Hello everybody!
I made a video investigation of Apple’s AMX accelerator Linear Algebra performance in Julia: https://www.youtube.com/watch?v=TjfA9LVgHXk
According to my findings, the 2 AMX cores achieve almost 3 times the peak performance of the 12 P-cores in FP32 and close to same performance as the Ryzen 9950X in dense matrix-matrix multiplication. At the same time they are 10 times more power efficient than the P-cores and about 6 times more power efficient than the Zen 5 cores.
Somewhat disappointingly, the AMX cores have the same throughput in FP16 as in FP32, even though according to Apple’s patents it seemed reasonable to expect a 4-fold increase
In FP64, the AMX core throughput drops to 1/4 that of FP32, as expected.

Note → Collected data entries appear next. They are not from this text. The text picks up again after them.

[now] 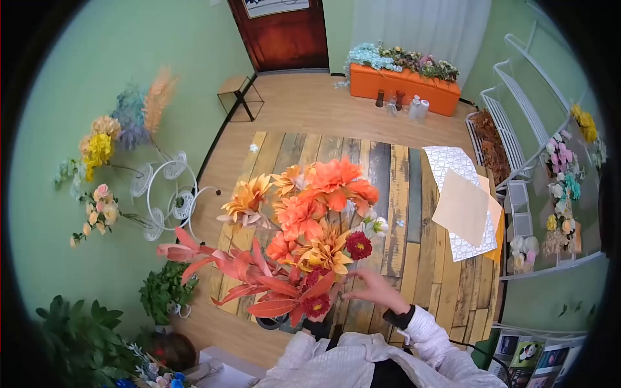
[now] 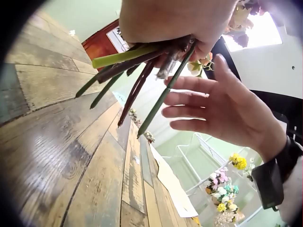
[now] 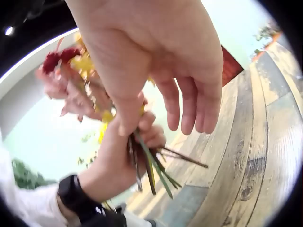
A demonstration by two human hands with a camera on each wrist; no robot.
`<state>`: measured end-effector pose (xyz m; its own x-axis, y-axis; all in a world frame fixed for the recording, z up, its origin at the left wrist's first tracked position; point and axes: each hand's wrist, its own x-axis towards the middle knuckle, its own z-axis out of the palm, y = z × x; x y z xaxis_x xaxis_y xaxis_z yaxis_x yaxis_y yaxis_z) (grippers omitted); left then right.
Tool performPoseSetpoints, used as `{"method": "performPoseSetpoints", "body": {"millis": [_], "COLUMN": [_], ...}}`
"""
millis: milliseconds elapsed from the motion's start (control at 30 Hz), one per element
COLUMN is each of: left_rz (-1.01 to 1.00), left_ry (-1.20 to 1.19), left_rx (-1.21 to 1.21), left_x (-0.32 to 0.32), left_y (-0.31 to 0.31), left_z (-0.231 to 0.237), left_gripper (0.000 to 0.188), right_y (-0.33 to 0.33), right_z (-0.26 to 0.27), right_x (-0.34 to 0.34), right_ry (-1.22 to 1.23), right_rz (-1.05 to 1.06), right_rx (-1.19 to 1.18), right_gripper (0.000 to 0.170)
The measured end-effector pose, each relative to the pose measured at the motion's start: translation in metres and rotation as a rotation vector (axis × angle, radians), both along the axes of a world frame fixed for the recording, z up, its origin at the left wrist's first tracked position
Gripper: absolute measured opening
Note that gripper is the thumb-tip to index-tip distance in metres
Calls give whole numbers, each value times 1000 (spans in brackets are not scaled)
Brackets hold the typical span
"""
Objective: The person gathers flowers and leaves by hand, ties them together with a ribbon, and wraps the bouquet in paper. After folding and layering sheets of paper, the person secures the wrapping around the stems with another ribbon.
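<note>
My left hand point(image 2: 175, 21) grips a bundle of flower stems point(image 2: 164, 91), green and brown, whose ends fan out below the fist. In the head view this hand is hidden under the bouquet point(image 1: 301, 216). The bouquet has large orange blooms point(image 1: 336, 184), golden-orange flowers point(image 1: 326, 255), dark red flowers point(image 1: 359, 246), a white flower point(image 1: 378, 226) and a branch of long reddish leaves point(image 1: 272, 284). My right hand point(image 1: 378, 291) is beside the bouquet's right side, fingers extended and holding nothing. In the right wrist view its thumb overlaps the left fist point(image 3: 113, 151).
The plank-topped table point(image 1: 420, 297) lies beneath the flowers. On its right side are a beige sheet point(image 1: 460, 207) and a white patterned sheet point(image 1: 446, 158). A white rack point(image 1: 517, 97) with flowers stands to the right, a white wire flower stand point(image 1: 155, 200) to the left.
</note>
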<state>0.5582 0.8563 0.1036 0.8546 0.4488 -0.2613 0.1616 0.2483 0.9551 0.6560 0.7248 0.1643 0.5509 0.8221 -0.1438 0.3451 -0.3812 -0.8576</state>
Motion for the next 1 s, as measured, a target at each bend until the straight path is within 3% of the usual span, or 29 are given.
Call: {"method": "performPoseSetpoints", "body": {"millis": [33,67,100,133,167,200,233,267,367,400,433,500,567,667,700,733,1000], "left_rz": [-21,-136,-146,-163,-182,-201,-217,-231,-265,-277,-291,-322,-353,-398,-410,-420,-523], "left_ry": [108,-205,-207,-202,-197,-195,-194,-191,-162,-153,-144,-124,-104,-60,-45,-31,43], "left_rx": [-126,328,330,321,313,304,297,290,267,261,253,235,208,160,150,142,71], "left_x": [-1,-6,-6,-7,-7,-5,1,-15,-26,-26,-24,-13,13,-43,20,-47,-26], "left_y": [1,4,5,0,-5,-10,-14,-3,2,0,2,-19,-27,5,9,2,-32], "left_z": [5,1,-2,-6,-10,-14,-17,-23,-32,-35,-36,-43,-41,-57,-38,-63,-87], "left_gripper": [34,32,32,32,32,32,32,32,31,31,31,31,31,30,30,30,29], "right_y": [2,6,8,14,4,-14,-13,-15,-39,-37,-35,-33,-30,-30,-11,-16,-53], "right_z": [7,12,20,34,5,-47,-43,-37,-108,-103,-86,-59,-59,-60,-52,-53,-61], "right_x": [5,8,10,8,3,-6,-8,-10,-27,-30,-28,-20,-21,-20,-11,-9,-9], "right_ry": [-1,-10,-20,-25,-30,283,593,611,576,606,607,692,686,674,669,662,572], "right_rz": [-3,-40,-82,-35,-49,-82,-111,-96,-218,-218,-225,-213,-227,-233,-231,-227,-221], "right_rx": [1,177,354,369,373,195,15,-153,-16,199,206,5,12,18,24,32,85], "right_gripper": [52,57,62,64,64,61,60,50,44,42,42,40,41,43,44,44,50]}}
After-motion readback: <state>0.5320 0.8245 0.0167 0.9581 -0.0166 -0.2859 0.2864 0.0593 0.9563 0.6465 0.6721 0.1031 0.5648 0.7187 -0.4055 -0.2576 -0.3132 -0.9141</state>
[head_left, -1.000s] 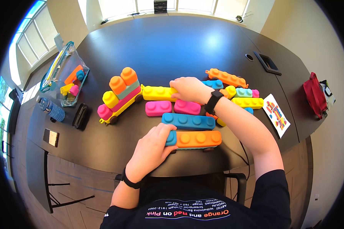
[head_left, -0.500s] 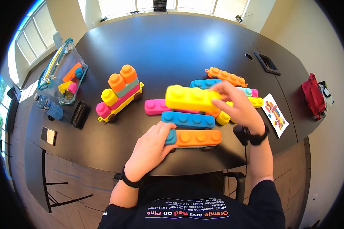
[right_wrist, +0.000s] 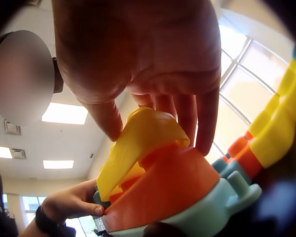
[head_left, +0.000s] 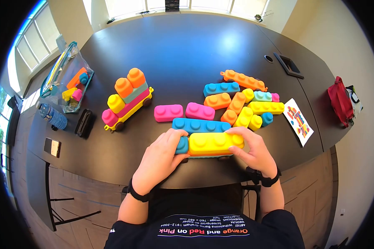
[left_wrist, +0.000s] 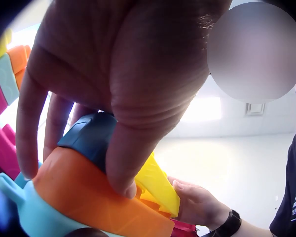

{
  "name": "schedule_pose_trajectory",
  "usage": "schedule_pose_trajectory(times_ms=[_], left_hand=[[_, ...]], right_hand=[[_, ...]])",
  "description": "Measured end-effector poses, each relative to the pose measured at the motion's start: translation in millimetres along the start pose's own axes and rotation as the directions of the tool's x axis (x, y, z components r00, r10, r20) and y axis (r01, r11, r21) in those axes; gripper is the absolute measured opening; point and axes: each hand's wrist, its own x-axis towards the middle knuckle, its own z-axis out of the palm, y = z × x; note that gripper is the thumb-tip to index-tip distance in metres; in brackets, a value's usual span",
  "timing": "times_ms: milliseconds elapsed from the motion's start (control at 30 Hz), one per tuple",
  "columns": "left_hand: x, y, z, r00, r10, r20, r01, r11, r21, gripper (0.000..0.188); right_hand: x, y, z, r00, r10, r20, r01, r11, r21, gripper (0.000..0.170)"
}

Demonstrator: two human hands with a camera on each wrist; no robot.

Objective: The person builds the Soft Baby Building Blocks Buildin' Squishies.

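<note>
Step, I judge: seating yellow brick on orange brick, near side of table | left hand: grasping small blue block | right hand: pinching yellow brick's right end, gap below | next, I think: align, press evenly.

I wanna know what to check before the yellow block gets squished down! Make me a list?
1. Right grip holds the yellow block: ok, thumb and fingers are on opposite sides.
2. Left grip steadies the other end: ok, it holds around the small blue block.
3. Yellow block over the orange block: ok, it sits above it, next to the small blue block.
4. Yellow block flat: not ok, it's tilted, with orange studs showing underneath.
5. Wheels firmly on the table: cannot tell, the wrist views cut off their bottoms.
</note>
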Motion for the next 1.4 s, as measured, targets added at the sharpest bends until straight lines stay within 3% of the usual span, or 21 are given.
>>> schedule_pose_trajectory(times_ms=[233, 867, 1400], left_hand=[[1, -4, 0, 0.999, 0.043, 0.008, -0.043, 0.999, 0.011, 0.053], [8, -3, -12, 0.995, 0.031, 0.098, -0.029, 0.999, -0.022, 0.051], [3, 0, -8, 0.999, -0.008, 0.045, 0.008, 1.000, 0.008, 0.052]], right_hand=[[3, 0, 6, 0.995, -0.100, 0.027, 0.101, 0.994, -0.050, 0.041], [2, 2, 11, 0.998, -0.034, 0.059, 0.036, 0.999, -0.027, 0.042], [11, -2, -4, 0.982, 0.008, 0.187, 0.011, 0.995, -0.096, 0.046]])
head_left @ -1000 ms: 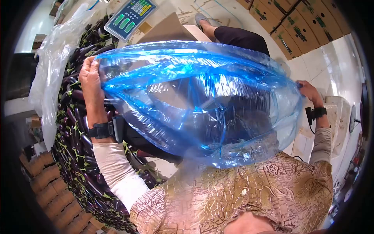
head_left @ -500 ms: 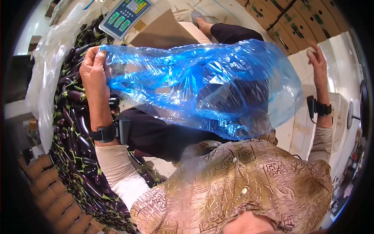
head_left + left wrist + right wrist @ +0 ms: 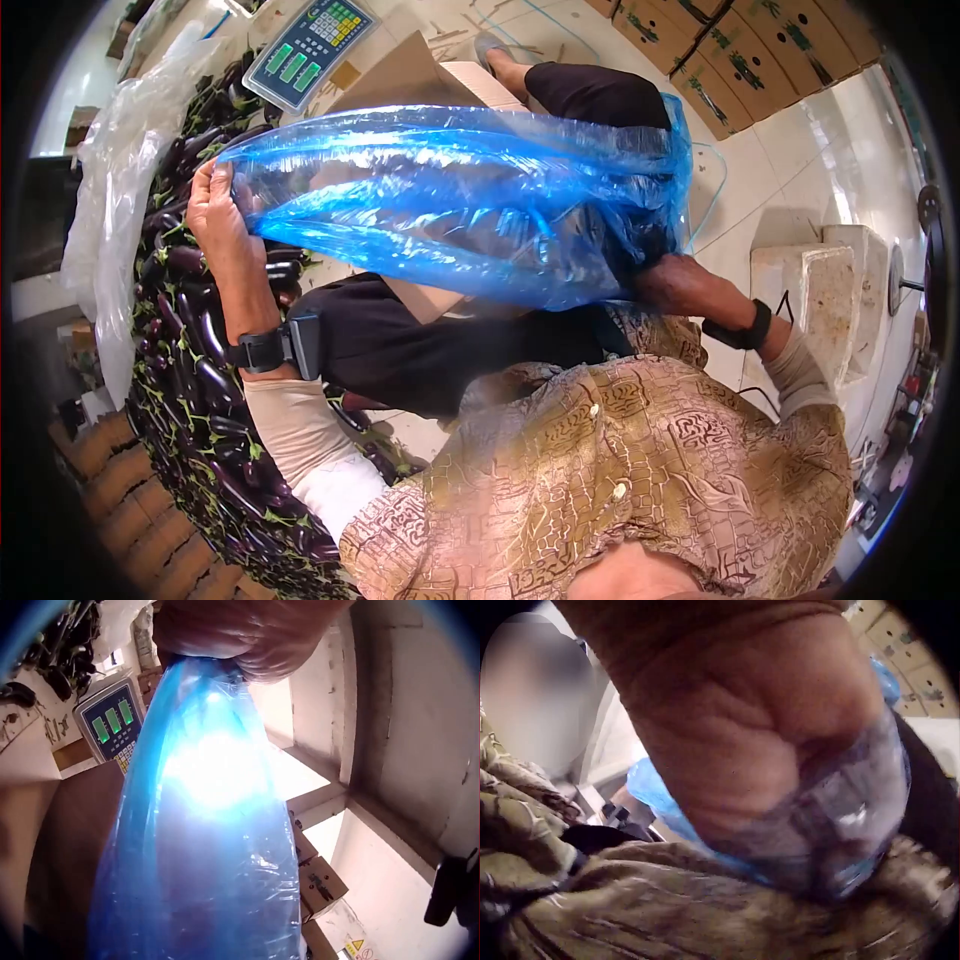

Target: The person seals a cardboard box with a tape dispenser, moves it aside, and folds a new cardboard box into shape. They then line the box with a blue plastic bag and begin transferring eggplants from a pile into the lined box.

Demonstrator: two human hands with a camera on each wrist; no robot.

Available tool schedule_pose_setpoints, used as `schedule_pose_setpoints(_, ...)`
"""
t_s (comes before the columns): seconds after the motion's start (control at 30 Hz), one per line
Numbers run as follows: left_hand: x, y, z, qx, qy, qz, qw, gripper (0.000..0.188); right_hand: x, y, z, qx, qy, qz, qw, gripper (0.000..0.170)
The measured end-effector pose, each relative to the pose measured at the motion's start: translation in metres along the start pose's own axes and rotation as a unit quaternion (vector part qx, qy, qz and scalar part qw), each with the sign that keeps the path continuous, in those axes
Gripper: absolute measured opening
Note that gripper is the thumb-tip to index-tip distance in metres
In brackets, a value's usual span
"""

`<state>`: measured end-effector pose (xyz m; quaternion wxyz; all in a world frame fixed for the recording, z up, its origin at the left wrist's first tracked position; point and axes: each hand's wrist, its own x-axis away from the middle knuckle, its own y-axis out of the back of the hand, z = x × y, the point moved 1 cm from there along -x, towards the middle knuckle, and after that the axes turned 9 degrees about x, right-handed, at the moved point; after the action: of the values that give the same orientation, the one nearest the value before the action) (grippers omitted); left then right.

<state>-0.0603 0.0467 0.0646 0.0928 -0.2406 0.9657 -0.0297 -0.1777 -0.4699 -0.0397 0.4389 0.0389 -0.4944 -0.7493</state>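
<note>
A translucent blue plastic bag (image 3: 430, 200) stretches across the lap in the head view. My left hand (image 3: 225, 220) pinches its left end between thumb and fingers; in the left wrist view the bag (image 3: 217, 847) extends downward from that hand (image 3: 251, 634). At the bag's lower right end is my right hand (image 3: 690, 287), its fingers hidden by plastic and dark cloth. The right wrist view shows this hand (image 3: 742, 720) large, with thin plastic over its far part; how the fingers lie is unclear.
Eggplants (image 3: 205, 400) are heaped at the left beside clear plastic sheeting (image 3: 115, 220). A scale display (image 3: 310, 50) and an open cardboard box (image 3: 390, 80) lie beyond the bag. Printed cartons (image 3: 745, 60) stand at upper right, pale foam boxes (image 3: 800, 290) at right.
My right hand left the bag's right end, rose away from it, then came down and inward to its lower right. The bag's right end has moved left; my left hand keeps its pinch.
</note>
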Motion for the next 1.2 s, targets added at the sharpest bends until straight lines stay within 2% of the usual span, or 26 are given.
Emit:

However, this is still superior to the 12 P-core performance.
The other problem I examined was matrix-vector multiplication and there the performance was memory bound and roughly matched that of the P-cores.
When comparing against the GPU, it becomes quite apparent why Apple introduced the AMX: it uplifts performance exactly where the GPU is weak: small problem sizes and it does so with significantly higher power efficiency.
Curiously, I achieved better peak GPU performance in Julia than using Apple’s MLX! Kudos to everyone who made it possible to so easily leverage the GPU in Julia.